How the Meaning of Infrastructure Has Changed Over TimeRoundup
tags: infrastructure, political history
Peter A. Shulman is an associate professor of the history of science, technology, and American politics at Case Western Reserve University.
On march 31, president Joe Biden unveiled a $2.3 trillion infrastructure plan that he lauded as “a once-in-a-generation investment.” The package recalled the construction of the interstate highway system in the 1950s and the public investments in the space race in the ’60s. However, this program is distinguished from those earlier ones not only by its price tag but in its unprecedented scope. Over the past three months, as Congress has debated Biden’s plan, three key questions have emerged: How should the bill be funded? How much spending should be devoted to new investments versus continuing current spending? And, most fundamentally, what counts as infrastructure in the first place?
No one has objected to including roads or bridges in the package, but what about investing in advanced manufacturing? Mitigating climate change? Home health care? Senate Minority Leader Mitch McConnell complained that “less than 6 percent of this massive proposal goes to roads and bridges.” Senator Shelley Moore Capito of West Virginia derided Biden’s original plan as “a partisan proposal that goes far beyond what constitutes … infrastructure.” Senator Rob Portman of Ohio slammed the bill as one full of “broad policy priorities that are a far cry away from what we’ve ever defined as infrastructure” and that “redefines infrastructure to include hundreds of billions of dollars of spending on priorities like health care, workforce development, and research and development.”
In response, the White House has pointed out that Republicans previously included in their own infrastructure plans the very items they now seek to exclude, and that, in any event, the American economy has changed and the investments needed to make it run have changed as well. Above all, Democrats have tried to define infrastructure on their own terms. “When I’m talking about making sure that you take that asbestos out of schools, that’s infrastructure,” Biden said in April. “When I’m talking about building high-speed rail, that’s infrastructure.
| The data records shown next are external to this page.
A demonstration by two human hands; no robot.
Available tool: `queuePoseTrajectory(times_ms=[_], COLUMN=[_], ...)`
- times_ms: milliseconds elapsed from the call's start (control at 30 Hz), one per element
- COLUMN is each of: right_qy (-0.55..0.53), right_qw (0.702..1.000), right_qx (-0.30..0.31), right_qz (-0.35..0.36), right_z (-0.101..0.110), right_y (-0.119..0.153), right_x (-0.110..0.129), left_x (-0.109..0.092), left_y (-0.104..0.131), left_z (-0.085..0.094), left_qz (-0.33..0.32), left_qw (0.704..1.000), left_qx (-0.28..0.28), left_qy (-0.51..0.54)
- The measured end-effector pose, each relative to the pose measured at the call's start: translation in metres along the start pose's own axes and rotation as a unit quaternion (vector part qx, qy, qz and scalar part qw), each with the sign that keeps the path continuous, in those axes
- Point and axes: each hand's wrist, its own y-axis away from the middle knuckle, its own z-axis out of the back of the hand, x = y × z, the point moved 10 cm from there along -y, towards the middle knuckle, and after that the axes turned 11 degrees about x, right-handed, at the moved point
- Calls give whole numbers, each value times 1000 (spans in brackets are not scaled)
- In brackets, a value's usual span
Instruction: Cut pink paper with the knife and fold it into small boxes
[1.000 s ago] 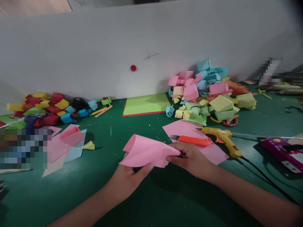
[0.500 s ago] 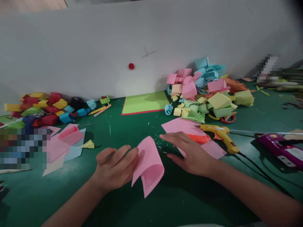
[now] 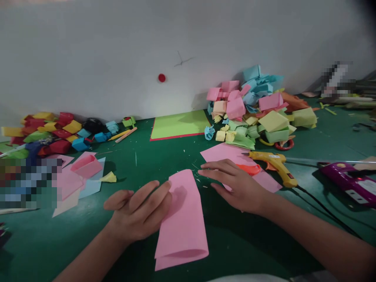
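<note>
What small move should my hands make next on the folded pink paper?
Probably bring the right hand over and press down the right-hand bend of the folded pink paper. That bend looks rounded, not creased, and the near end gapes. The left hand is at the paper's left side, while the right one is off it, fingers spread.

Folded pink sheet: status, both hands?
Left hand open, at sheet's left edge. Right hand open, off it. Sheet folded over, near end gaping. Orange cutter beyond right hand, partly hidden.
</note>
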Motion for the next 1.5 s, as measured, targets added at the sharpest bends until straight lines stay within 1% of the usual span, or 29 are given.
queuePoseTrajectory(times_ms=[133, 233, 333, 433, 500, 567, 633, 733, 833, 933, 1067, 1167, 1267, 1367, 1433, 1500], right_qy=[-6, -18, -27, -24, -15, -5, 2, 9, 20, 27, 36, 82, 123, 126, 117, 105], right_qw=[1000, 1000, 999, 996, 993, 992, 991, 989, 985, 981, 980, 977, 976, 976, 976, 977], right_qx=[2, -4, -25, -38, -16, 29, 76, 123, 160, 190, 196, 195, 181, 175, 181, 184], right_qz=[1, -6, 21, 82, 115, 123, 109, 87, 67, 35, 12, 11, -5, -13, -16, -20], right_z=[2, 4, 9, 13, 10, 1, -9, -22, -32, -38, -35, -34, -32, -32, -33, -33], right_y=[0, 0, 2, 4, 3, 1, -1, -2, -3, -3, -4, -5, -5, -5, -4, -4], right_x=[2, 2, 10, 28, 39, 44, 43, 36, 29, 20, 18, 19, 15, 11, 10, 10], left_x=[4, 3, 1, -5, -9, -8, -3, 3, -1, -4, -8, -11, -15, -15, -9, 2], left_y=[2, 2, 0, -1, -1, -1, 0, 2, 3, 3, 0, -1, 0, 1, 4, 8], left_z=[-7, -14, -30, -48, -58, -66, -72, -78, -81, -81, -76, -71, -71, -79, -89, -99], left_qz=[6, 6, 21, 20, 10, 15, 40, 68, 68, 68, 66, 74, 76, 79, 92, 113], left_qw=[1000, 1000, 998, 994, 990, 984, 975, 960, 956, 957, 958, 954, 948, 936, 926, 920], left_qx=[-2, 3, 51, 103, 125, 137, 145, 153, 159, 165, 164, 145, 130, 139, 158, 183], left_qy=[-9, 1, 9, 36, 69, 112, 165, 223, 236, 230, 226, 251, 281, 315, 330, 329])
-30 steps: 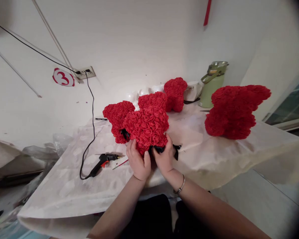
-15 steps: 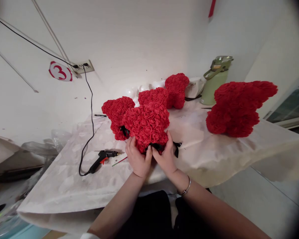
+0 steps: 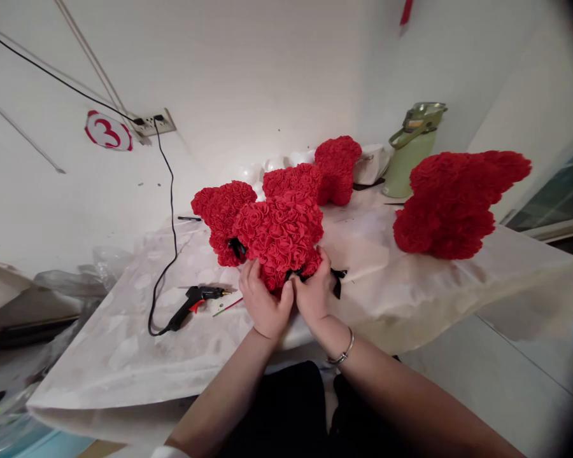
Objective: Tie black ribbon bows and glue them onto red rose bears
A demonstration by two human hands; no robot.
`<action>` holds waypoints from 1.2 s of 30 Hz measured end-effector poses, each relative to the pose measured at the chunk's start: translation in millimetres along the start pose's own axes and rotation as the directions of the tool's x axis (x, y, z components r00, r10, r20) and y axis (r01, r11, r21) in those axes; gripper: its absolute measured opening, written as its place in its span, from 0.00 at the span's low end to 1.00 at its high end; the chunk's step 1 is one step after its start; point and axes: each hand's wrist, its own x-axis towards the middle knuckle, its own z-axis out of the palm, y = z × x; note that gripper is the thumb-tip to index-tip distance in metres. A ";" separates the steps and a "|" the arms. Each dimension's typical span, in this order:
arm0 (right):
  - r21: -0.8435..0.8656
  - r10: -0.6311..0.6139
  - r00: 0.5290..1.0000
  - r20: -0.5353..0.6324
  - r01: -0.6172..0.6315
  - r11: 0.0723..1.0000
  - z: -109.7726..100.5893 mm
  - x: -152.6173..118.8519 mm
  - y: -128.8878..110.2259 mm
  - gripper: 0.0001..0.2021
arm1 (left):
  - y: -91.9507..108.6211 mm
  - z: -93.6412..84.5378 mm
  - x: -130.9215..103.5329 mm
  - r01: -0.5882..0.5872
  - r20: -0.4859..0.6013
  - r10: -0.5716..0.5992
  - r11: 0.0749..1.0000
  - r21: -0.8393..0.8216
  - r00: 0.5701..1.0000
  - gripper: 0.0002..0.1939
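A red rose bear (image 3: pixel 284 232), covered in foam roses, is held at the table's front edge between my two hands. My left hand (image 3: pixel 266 302) wraps its left side, with the thumb at the lower front. On the other side my right hand (image 3: pixel 314 289) grips it, thumb pressed by a black ribbon (image 3: pixel 293 275) on the bear. A black ribbon end (image 3: pixel 338 280) sticks out past my right hand. To the left lies a black glue gun (image 3: pixel 193 305) with an orange trigger. A thin red and green stick (image 3: pixel 227 307) rests between the gun and my left hand.
More red rose bears stand behind (image 3: pixel 226 213) and at the right (image 3: pixel 458 203) of the white-covered table (image 3: pixel 124 356). A green jug (image 3: pixel 410 152) is near the wall. The glue gun's cord (image 3: pixel 173 216) runs up to a wall outlet (image 3: pixel 153 122).
My right thumb has shifted slightly at the black ribbon, and the right wrist has turned and moved a little left. The left hand keeps its hold. The whole view has shifted slightly.
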 end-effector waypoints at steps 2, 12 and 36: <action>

When I’m talking about making sure you’re in a situation where we can redo some of the federal buildings that are just absolutely leaking energy every single day, that’s infrastructure.”
More traditional economists have endorsed the narrower definition. Columbia University’s R. Glenn Hubbard rejected as infrastructure any investments that are “not productivity-enhancing.” Similarly, when Harvard’s Edward Glaeser considered even meritorious projects such as affordable housing and home health services for the elderly and disabled, his response was simply, “It does a bit of violence to the English language, doesn’t it?”
Tracing the history of the term infrastructure tells a more complicated story.
In the summer of 1951, representatives of the NATO alliance, founded just two years earlier, were fighting over how to turn the idea of “containment” into an operational plan for protecting Western Europe from the threat of Soviet invasion. What resources were needed to support Allied armies? What would they cost? Who would pay?
Amid these negotiations, American journalists began noticing an obscure new term circulating among advisers to Dwight Eisenhower, NATO’s supreme commander. From his offices outside Paris at the Supreme Headquarters Allied Powers Europe (SHAPE), Eisenhower and his staff discussed plans for infrastructure, a word they had lifted from their French counterparts that one journalist explained meant “supporting air bases, lines of communication, supply depots and other facilities an army needs to live and fight.”